▶ [Exercise aim] Retype each line of the data below exactly, beginning with the first and ending with the one that contains "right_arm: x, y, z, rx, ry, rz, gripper". Pictures do not belong in the copy.

▶ [Raw data]
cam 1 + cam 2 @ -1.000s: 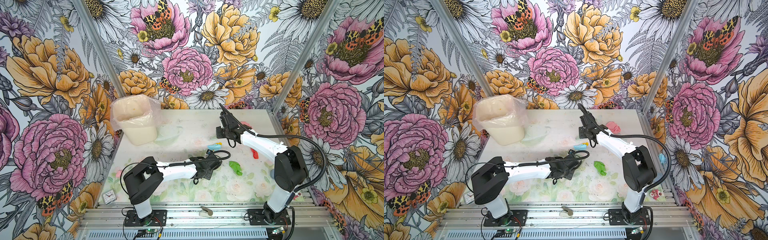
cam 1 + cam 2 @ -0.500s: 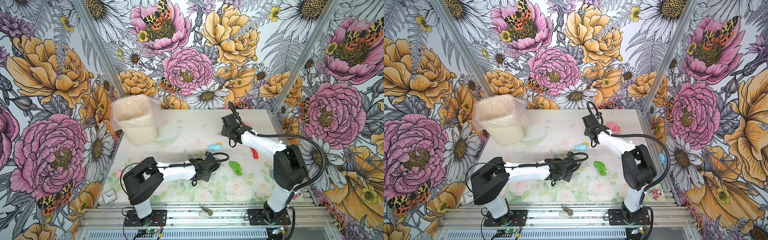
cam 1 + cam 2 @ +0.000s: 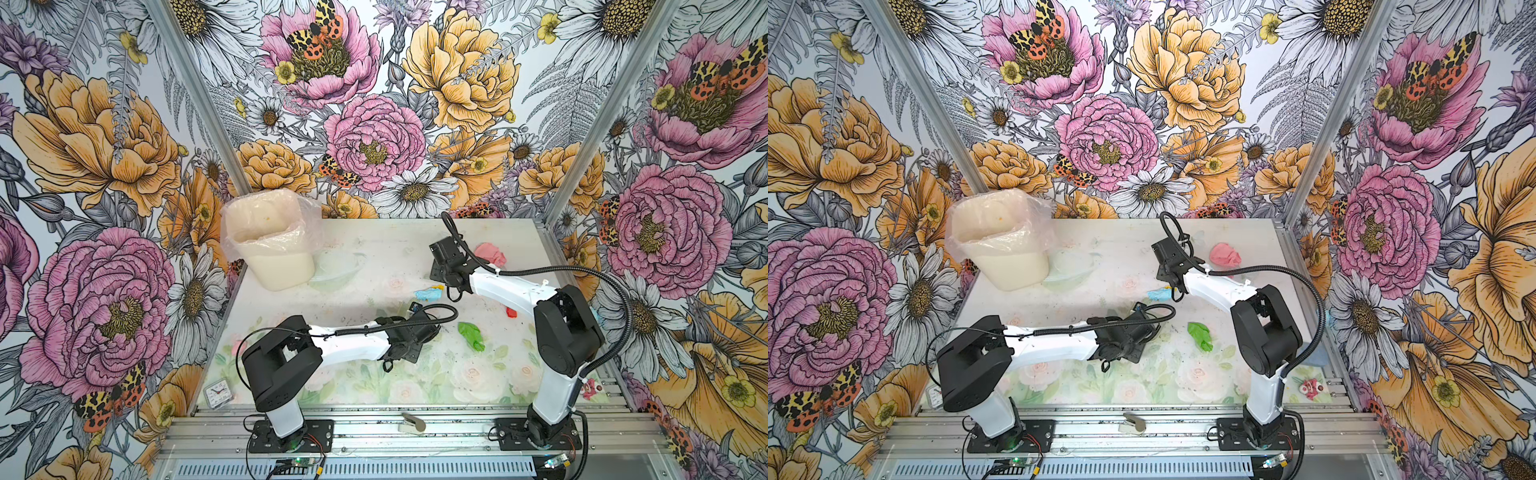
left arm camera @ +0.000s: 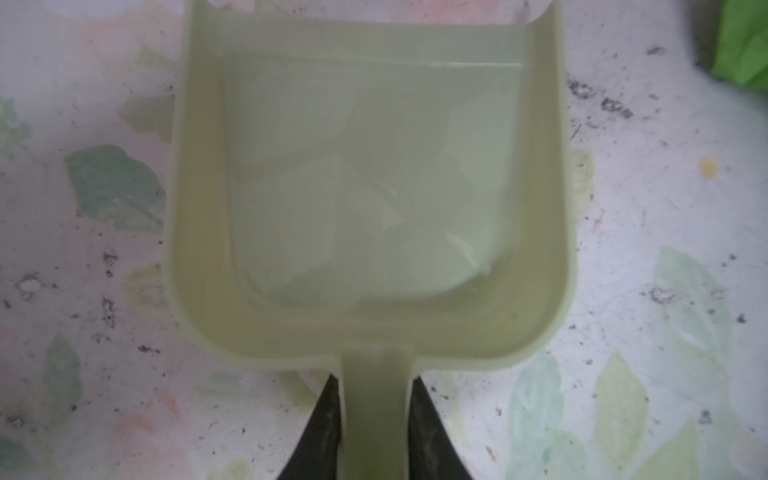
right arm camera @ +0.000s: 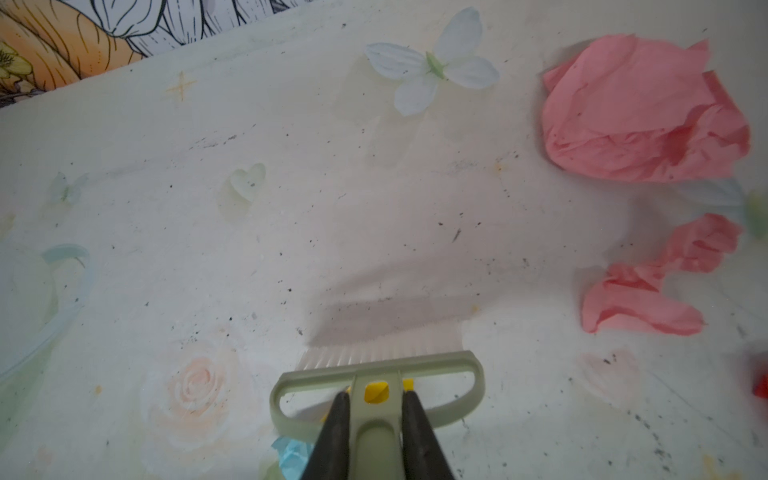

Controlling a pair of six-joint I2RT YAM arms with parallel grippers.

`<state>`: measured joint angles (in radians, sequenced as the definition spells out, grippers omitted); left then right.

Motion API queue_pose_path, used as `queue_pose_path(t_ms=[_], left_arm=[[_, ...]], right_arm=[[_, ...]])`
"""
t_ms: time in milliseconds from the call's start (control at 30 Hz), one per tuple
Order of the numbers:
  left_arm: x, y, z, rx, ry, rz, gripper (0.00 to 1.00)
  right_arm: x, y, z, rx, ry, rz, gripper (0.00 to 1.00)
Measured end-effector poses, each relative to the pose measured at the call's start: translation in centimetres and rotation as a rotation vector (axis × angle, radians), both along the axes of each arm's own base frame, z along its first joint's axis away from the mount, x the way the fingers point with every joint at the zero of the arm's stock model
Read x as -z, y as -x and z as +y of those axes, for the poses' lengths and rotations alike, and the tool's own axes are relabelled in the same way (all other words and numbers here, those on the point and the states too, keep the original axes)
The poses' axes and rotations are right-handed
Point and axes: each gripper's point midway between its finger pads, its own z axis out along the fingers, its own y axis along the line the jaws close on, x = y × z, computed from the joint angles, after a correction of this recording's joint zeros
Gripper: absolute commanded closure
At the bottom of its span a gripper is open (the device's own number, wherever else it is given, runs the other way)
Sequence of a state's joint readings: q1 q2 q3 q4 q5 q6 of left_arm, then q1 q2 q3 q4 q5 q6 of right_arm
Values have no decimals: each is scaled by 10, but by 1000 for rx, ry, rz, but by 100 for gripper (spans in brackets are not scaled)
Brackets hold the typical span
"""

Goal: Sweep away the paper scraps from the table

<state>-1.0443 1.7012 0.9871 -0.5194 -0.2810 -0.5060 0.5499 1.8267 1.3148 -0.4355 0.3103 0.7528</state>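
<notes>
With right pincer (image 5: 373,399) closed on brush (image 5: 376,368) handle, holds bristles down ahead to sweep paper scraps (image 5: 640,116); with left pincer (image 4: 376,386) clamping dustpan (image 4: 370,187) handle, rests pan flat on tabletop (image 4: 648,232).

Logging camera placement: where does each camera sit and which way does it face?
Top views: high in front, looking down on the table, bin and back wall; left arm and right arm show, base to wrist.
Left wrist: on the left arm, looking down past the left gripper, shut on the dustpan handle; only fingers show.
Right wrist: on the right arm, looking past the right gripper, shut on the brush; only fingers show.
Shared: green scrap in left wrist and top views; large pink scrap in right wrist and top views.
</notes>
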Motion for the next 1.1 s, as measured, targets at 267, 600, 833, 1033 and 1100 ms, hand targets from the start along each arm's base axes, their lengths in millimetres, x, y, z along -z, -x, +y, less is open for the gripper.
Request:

▶ [Answer section]
cam 1 + cam 2 @ -1.000s: 
cam 1 + cam 2 @ -0.500s: 
cam 1 + cam 2 @ +0.000s: 
left arm camera @ +0.000s: 
right arm camera @ +0.000s: 

Controlling a pair of six-joint I2RT YAM arms with parallel grippers.

`<state>`: measured joint angles (in radians, sequenced as the definition spells out, grippers omitted); left then right.

Motion API queue_pose_path, used as `queue_pose_path(t_ms=[_], left_arm=[[_, ...]], right_arm=[[_, ...]])`
"""
t_ms: time in milliseconds from the call's start (control at 30 Hz), one per tuple
Order of the numbers:
  left_arm: x, y, z, rx, ry, rz, gripper (0.00 to 1.00)
  right_arm: x, y, z, rx, ry, rz, gripper (0.00 to 1.00)

The given answer completes the exercise.